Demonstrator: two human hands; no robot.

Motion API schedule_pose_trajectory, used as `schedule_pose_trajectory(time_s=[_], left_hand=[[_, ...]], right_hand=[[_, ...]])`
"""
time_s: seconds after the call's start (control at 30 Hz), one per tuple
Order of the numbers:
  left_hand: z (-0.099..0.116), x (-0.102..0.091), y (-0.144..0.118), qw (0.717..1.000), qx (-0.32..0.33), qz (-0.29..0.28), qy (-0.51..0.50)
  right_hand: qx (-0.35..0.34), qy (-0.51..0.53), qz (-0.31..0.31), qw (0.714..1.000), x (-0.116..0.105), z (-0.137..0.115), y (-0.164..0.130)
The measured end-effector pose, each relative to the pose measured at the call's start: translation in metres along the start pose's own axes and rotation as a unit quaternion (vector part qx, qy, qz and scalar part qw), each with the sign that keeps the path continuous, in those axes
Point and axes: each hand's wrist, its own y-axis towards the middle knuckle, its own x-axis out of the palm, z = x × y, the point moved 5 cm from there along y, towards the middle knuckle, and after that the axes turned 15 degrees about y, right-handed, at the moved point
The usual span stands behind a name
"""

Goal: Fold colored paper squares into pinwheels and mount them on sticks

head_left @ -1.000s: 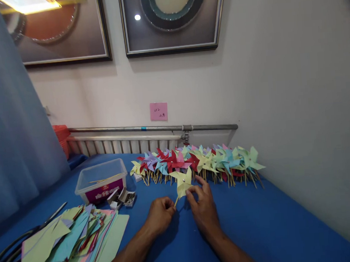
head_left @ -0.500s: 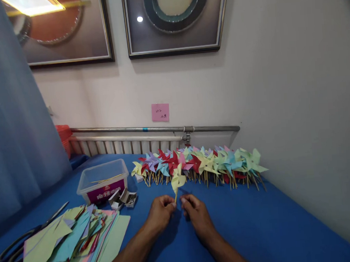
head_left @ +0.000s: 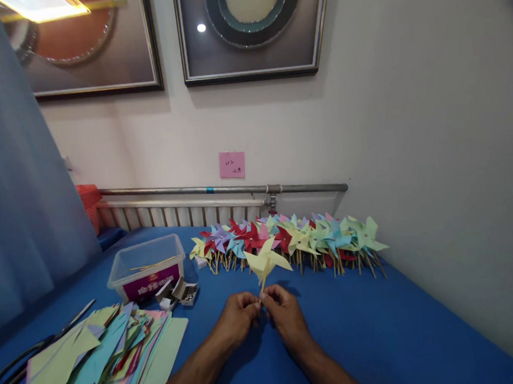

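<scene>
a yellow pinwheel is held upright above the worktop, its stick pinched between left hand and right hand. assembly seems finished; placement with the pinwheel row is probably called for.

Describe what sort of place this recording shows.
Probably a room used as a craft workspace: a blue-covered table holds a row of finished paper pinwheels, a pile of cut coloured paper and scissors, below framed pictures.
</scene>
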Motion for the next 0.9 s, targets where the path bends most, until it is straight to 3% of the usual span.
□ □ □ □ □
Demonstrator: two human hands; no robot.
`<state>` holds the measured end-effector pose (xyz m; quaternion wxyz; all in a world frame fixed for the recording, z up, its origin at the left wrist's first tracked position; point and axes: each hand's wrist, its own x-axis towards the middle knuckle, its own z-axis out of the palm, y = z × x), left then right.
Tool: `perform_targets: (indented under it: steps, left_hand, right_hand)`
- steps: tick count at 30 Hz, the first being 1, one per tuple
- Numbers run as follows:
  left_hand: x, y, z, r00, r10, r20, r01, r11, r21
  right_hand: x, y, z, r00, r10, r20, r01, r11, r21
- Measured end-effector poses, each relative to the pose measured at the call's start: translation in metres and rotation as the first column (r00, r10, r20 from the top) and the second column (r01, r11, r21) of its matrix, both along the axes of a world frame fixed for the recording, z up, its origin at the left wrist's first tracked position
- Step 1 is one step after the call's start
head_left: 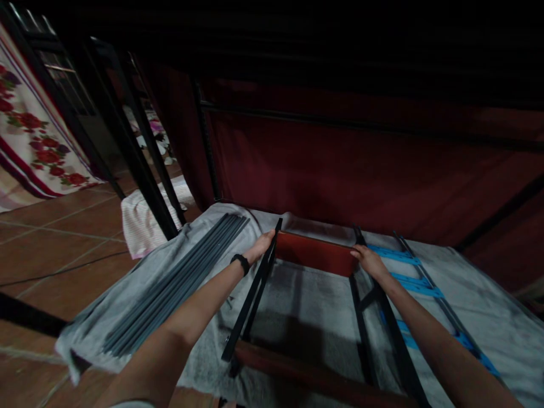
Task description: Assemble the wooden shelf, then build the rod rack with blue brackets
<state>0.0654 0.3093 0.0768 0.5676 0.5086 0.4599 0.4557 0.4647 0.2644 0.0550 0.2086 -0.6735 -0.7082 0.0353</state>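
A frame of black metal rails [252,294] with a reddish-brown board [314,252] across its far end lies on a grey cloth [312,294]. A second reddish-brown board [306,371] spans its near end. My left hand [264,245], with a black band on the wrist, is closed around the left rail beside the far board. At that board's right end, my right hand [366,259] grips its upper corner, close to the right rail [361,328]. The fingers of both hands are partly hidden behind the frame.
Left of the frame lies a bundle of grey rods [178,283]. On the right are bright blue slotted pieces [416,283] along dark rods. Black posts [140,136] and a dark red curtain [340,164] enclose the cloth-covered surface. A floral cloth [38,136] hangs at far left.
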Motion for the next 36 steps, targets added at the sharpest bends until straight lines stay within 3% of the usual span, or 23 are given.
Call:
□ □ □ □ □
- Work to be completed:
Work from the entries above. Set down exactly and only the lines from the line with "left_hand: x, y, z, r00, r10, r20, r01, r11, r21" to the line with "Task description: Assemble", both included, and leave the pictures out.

- Answer for the task:
  left_hand: x, y, z, r00, r10, r20, r01, r11, r21
  right_hand: x, y, z, r00, r10, r20, r01, r11, r21
- Measured end-effector poses, each relative to the pose measured at the call's start: translation in metres and rotation as the first column (r00, r10, r20 from the top) and the second column (r01, r11, r21) of its matrix, both along the axes of a world frame fixed for the recording, z up, its origin at the left wrist's first tracked position
- Step 1 is one step after the call's start
head_left: 
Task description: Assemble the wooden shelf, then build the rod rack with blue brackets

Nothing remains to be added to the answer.